The fall of Afghanistan

As Americans, we too often punish political courage and reward incompetence.

The great weakness of the United States since World War II is being drawn into conflicts that are not in the U.S. geopolitical interest and that diffuse U.S. power for an extended period of time.” (George Friedman, “Facing Reality: The New American Strategy”: Geopolitical Futures).

I was traveling in Montana on Monday, Aug. 16, and missed the news of the fall of Kabul and Afghanistan. When I found out about it on Tuesday, I was shocked by the speed of the collapse, though not at the final outcome.

Afghanistan will cost us $6.5 trillion by 2050 when adding the cost of care for wounded soldiers and interest on the loans used to finance the war (Ellen Knickmeyer, “Costs of the Afghanistan War, in Lives and Dollars”: 8/17/21 Huff Post).

President Joe Biden is being blamed for Afghanistan’s collapse, which is like blaming a recipient of a 20-year-old used car for it breaking down. Afghanistan fell because of bad decisions beginning with George W. Bush.
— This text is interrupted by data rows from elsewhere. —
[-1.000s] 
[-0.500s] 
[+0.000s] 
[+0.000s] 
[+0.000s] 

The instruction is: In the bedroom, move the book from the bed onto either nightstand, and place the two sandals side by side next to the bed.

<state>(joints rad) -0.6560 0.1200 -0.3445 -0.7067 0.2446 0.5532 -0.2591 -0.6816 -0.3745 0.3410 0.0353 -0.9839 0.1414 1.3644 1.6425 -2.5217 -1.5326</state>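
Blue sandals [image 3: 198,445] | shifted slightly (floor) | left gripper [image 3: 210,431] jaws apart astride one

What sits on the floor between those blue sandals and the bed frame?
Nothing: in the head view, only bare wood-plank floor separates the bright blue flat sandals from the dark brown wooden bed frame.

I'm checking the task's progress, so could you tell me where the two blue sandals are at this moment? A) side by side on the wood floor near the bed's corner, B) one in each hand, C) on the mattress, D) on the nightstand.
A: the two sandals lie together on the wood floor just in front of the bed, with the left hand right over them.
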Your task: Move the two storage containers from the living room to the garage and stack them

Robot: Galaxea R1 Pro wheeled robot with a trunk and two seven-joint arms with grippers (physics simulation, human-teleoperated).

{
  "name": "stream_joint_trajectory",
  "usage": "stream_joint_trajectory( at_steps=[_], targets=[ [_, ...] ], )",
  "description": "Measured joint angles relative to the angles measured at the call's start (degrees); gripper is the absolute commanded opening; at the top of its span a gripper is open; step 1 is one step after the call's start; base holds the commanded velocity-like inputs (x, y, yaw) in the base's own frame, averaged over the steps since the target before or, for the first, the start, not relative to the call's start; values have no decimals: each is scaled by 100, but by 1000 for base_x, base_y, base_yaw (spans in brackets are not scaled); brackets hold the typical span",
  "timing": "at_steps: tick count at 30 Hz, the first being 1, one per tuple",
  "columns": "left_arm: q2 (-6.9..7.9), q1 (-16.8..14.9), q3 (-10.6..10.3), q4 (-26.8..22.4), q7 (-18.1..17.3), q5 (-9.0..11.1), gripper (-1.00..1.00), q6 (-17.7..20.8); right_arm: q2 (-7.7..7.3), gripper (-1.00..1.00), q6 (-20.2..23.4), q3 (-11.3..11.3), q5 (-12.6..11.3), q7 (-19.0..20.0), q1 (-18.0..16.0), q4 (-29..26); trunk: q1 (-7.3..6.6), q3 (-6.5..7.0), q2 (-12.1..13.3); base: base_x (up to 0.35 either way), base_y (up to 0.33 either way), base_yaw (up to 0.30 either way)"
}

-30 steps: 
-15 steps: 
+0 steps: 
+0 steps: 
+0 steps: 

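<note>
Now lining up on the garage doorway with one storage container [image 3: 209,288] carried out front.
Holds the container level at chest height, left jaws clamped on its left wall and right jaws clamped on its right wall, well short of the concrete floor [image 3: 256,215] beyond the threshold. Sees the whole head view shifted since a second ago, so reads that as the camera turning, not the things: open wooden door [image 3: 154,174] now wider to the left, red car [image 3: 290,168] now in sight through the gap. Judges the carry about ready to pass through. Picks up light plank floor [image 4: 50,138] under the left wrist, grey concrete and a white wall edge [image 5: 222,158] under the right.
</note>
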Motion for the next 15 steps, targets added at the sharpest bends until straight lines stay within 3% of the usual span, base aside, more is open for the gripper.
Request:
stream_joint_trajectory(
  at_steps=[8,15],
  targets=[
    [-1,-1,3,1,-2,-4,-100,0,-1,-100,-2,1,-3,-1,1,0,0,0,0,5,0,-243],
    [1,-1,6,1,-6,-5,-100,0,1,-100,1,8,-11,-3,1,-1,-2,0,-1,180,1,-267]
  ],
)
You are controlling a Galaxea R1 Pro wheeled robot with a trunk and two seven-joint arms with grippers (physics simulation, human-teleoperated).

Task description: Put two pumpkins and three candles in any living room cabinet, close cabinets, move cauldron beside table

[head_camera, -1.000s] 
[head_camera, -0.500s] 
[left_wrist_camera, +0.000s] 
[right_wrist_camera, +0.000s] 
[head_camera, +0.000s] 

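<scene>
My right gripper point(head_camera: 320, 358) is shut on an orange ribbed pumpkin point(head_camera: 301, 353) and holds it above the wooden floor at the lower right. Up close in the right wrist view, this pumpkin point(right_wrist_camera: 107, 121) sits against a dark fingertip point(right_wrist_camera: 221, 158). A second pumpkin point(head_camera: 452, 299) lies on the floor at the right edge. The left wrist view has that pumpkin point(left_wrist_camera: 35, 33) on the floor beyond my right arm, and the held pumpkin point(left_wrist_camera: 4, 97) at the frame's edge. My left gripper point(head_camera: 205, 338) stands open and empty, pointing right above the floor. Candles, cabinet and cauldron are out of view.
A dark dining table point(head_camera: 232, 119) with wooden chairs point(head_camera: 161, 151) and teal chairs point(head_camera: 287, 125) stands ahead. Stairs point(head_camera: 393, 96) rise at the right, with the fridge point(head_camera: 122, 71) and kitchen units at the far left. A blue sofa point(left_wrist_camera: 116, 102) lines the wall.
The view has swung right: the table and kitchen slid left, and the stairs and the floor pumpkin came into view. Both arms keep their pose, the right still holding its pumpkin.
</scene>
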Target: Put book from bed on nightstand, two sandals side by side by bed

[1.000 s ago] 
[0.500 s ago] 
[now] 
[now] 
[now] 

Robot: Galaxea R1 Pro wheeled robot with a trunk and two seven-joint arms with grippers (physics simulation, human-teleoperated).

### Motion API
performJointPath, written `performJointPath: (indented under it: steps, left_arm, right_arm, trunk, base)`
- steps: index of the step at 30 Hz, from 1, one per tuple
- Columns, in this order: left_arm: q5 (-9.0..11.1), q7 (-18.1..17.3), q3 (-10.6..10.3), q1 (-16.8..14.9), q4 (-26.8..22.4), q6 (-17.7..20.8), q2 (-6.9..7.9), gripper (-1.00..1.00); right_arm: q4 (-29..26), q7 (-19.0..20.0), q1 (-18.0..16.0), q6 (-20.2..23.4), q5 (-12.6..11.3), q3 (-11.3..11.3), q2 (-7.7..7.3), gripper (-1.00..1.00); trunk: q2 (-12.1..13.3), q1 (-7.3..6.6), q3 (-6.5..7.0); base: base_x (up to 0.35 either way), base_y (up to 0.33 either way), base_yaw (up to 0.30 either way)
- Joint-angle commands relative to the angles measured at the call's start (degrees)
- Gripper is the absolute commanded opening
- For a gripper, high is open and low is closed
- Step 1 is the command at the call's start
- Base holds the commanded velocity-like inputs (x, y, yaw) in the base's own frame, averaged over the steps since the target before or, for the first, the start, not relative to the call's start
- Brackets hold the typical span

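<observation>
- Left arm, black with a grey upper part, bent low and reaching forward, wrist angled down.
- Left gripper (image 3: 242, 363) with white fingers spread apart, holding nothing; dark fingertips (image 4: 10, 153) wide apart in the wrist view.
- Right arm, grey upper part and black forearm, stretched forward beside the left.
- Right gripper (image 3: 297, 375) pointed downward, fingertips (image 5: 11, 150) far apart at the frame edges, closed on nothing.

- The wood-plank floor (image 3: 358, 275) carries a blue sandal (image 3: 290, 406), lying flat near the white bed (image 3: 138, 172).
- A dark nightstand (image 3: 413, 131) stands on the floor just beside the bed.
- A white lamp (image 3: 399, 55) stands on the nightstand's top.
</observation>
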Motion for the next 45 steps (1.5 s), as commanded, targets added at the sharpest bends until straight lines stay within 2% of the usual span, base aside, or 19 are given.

After routing the Taliban, Bush tried to nation-build. We should have pulled out before that point. Instead, Bush diverted and diffused attention against Osama bin Laden and al-Qaeda by invading Iraq, trying to nation-build there, too. Bin Laden was thus able to escape capture. We were then caught in two unwinnable wars.

According to Beau of the Fifth Column, President Barack Obama also shares the blame. He was actually the smartest of the four presidents during the war, but he didn’t pull out lest he be accused of being weak. His use of drones only inspired Muslim youth to join extremist groups to fight against us – “The Great Satan.” Drone warfare has now morphed into one more instrument of destruction that will and has come back to bite us.

According to Beau, Donald Trump had the right idea about getting out, but because he only saw the war as a real estate transaction, he made too many concessions to the Taliban, legitimizing their existence and discouraging the Afghan democracy.

The generals who ran the war presented an inaccurate picture to Biden of what was going on; underestimating and understating the weaknesses of the Afghan government and army in the face of how determined the Taliban was. We wanted to get out. The Taliban wanted to win.

Biden made his decision to pull out largely on the basis of the “rosy” picture painted by the generals.

The fall of Afghanistan mirrors our failure in Vietnam. We fought a war there against a determined foe, without understanding the geography or culture or our enemy. They understood our culture better than we understood theirs.

George Friedman makes this assessment: “We won World War II because we overwhelmed the Germans and Japanese. World War II was an existential war where our existence was threatened. Therefore we fought harder and with great focus.”

Neither Vietnam nor Afghanistan was strategically necessary to us. They presented diversions that drained our resources and killed millions of human beings, all in losing causes.

Friedman notes: “The two wars lasted as long as they did because the presidents involved (it is always the president) found it easier to continue them than to end them. Losing a war is hard. Deciding that you lost a war still under way and stopping it is harder. And that is the price you pay for non-strategic wars.”

Biden made a good call in a bad, no-win situation. Typically for American culture, he is being criticized for it. He doesn’t want to burden a fifth president and the nation after him with an unending war.

According to Beau, the final blame lies with the American citizens. We should have risen up to protest sooner than 20 years. We should have held George W. Bush’s feet to the fire when he allowed mission creep through nation-building in both Afghanistan and Iraq. Instead, we waited until we had expended our blood and treasure in losing wars that had no strategic value.

We live in a democracy under a Constitution that states “We the People” in the preamble. We have blamed our presidents for our failures in wars since World War II but the final blame lies with us. We punish political courage and reward incompetence. It’s time for Americans to grow up and face reality.